» Problem details
Produce the listing below again, exactly as shown.

•••••

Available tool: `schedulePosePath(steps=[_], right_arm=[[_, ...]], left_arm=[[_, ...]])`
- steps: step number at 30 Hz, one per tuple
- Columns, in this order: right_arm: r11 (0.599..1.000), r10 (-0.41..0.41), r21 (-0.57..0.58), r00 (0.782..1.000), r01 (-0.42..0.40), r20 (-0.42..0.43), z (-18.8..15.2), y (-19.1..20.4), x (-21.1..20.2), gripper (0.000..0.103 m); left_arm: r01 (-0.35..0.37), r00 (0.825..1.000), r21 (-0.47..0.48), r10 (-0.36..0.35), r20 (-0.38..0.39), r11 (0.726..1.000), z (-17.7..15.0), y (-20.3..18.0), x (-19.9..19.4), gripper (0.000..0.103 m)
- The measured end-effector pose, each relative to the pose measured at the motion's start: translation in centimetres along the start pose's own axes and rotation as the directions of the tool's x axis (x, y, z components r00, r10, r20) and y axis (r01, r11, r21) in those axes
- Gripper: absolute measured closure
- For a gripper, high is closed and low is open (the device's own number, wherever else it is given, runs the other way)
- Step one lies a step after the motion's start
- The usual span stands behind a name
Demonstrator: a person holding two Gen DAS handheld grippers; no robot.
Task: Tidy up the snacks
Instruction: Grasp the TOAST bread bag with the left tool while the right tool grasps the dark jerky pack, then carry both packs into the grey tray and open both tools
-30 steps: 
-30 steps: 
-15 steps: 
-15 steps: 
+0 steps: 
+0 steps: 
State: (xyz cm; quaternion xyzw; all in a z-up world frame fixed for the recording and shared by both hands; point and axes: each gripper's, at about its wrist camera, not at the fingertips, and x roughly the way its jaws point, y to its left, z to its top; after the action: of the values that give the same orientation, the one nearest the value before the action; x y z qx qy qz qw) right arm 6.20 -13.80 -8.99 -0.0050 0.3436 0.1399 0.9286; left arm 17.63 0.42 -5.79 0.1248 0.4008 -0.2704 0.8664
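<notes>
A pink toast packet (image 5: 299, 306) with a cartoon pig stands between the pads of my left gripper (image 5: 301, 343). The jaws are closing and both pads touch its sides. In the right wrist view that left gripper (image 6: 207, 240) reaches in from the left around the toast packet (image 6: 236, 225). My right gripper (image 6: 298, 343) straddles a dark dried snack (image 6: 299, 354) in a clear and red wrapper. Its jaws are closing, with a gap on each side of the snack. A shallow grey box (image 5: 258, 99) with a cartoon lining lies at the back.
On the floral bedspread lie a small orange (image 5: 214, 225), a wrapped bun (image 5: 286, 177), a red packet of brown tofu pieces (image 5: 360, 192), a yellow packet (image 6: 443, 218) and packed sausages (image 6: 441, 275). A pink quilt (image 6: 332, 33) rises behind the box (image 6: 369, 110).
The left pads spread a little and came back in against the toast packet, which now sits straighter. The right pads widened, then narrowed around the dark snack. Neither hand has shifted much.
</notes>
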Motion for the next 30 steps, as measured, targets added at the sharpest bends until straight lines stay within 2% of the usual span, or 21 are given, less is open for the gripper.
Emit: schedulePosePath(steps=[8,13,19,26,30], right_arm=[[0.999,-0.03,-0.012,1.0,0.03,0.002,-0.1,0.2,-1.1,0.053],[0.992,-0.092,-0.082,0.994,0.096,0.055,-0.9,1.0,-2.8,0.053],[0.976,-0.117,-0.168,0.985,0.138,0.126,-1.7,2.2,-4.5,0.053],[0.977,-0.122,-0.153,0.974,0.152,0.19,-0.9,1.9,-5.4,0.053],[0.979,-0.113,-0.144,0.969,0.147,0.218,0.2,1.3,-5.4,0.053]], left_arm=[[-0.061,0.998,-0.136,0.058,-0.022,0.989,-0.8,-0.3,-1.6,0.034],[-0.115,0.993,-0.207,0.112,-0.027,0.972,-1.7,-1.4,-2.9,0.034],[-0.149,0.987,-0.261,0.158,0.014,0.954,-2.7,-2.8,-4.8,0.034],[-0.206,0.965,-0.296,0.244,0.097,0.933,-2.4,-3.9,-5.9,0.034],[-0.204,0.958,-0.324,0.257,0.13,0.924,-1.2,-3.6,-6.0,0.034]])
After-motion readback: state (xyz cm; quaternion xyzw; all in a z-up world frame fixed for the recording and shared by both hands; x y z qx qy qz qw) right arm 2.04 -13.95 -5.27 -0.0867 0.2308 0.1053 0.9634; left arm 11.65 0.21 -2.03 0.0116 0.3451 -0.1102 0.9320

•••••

» Response area
Available tool: `schedulePosePath(steps=[_], right_arm=[[_, ...]], left_arm=[[_, ...]])`
- steps: step number at 30 Hz, one per tuple
- Columns, in this order: right_arm: r11 (0.599..1.000), r10 (-0.41..0.41), r21 (-0.57..0.58), r00 (0.782..1.000), r01 (-0.42..0.40), r20 (-0.42..0.43), z (-18.8..15.2), y (-19.1..20.4), x (-21.1..20.2), gripper (0.000..0.103 m); left_arm: r01 (-0.35..0.37), r00 (0.825..1.000), r21 (-0.47..0.48), r10 (-0.36..0.35), r20 (-0.38..0.39), r11 (0.726..1.000), z (-17.7..15.0), y (-20.3..18.0), x (-19.9..19.4), gripper (0.000..0.103 m)
- The measured end-effector pose, each relative to the pose measured at the motion's start: translation in centimetres along the start pose's own axes and rotation as the directions of the tool's x axis (x, y, z components r00, r10, r20) and y axis (r01, r11, r21) in those axes
- Gripper: absolute measured closure
- For a gripper, high is closed and low is open (the device's own number, wherever else it is given, runs the other way)
- Step one lies a step after the motion's start
- The usual span stands behind a name
Demonstrator: a person holding two Gen DAS handheld grippers; no robot.
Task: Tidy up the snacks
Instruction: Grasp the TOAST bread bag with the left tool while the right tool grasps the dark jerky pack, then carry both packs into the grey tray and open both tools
-30 steps: 
-30 steps: 
-15 steps: 
-15 steps: 
+0 steps: 
+0 steps: 
State: (xyz cm; quaternion xyzw; all in a z-up world frame fixed for the recording and shared by both hands; point and axes: each gripper's, at about its wrist camera, not at the fingertips, and x roughly the way its jaws point, y to its left, z to its top; after the action: of the values that give the same orientation, the one nearest the value before the action; x y z qx qy qz qw) right arm 6.20 -13.80 -8.99 -0.0050 0.3436 0.1399 0.9286; left arm 17.63 0.42 -5.79 0.1248 0.4008 -0.2704 0.8664
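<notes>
A pink toast packet (image 5: 299, 306) with a cartoon pig stands between the pads of my left gripper (image 5: 301, 343). The jaws are closing and both pads touch its sides. In the right wrist view that left gripper (image 6: 207, 240) reaches in from the left around the toast packet (image 6: 236, 225). My right gripper (image 6: 298, 343) straddles a dark dried snack (image 6: 299, 354) in a clear and red wrapper. Its jaws are closing, with a gap on each side of the snack. A shallow grey box (image 5: 258, 99) with a cartoon lining lies at the back.
On the floral bedspread lie a small orange (image 5: 214, 225), a wrapped bun (image 5: 286, 177), a red packet of brown tofu pieces (image 5: 360, 192), a yellow packet (image 6: 443, 218) and packed sausages (image 6: 441, 275). A pink quilt (image 6: 332, 33) rises behind the box (image 6: 369, 110).
The left pads spread a little and came back in against the toast packet, which now sits straighter. The right pads widened, then narrowed around the dark snack. Neither hand has shifted much.
</notes>
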Motion for the next 30 steps, as measured, targets added at the sharpest bends until straight lines stay within 2% of the usual span, or 21 are given, less is open for the gripper.
Emit: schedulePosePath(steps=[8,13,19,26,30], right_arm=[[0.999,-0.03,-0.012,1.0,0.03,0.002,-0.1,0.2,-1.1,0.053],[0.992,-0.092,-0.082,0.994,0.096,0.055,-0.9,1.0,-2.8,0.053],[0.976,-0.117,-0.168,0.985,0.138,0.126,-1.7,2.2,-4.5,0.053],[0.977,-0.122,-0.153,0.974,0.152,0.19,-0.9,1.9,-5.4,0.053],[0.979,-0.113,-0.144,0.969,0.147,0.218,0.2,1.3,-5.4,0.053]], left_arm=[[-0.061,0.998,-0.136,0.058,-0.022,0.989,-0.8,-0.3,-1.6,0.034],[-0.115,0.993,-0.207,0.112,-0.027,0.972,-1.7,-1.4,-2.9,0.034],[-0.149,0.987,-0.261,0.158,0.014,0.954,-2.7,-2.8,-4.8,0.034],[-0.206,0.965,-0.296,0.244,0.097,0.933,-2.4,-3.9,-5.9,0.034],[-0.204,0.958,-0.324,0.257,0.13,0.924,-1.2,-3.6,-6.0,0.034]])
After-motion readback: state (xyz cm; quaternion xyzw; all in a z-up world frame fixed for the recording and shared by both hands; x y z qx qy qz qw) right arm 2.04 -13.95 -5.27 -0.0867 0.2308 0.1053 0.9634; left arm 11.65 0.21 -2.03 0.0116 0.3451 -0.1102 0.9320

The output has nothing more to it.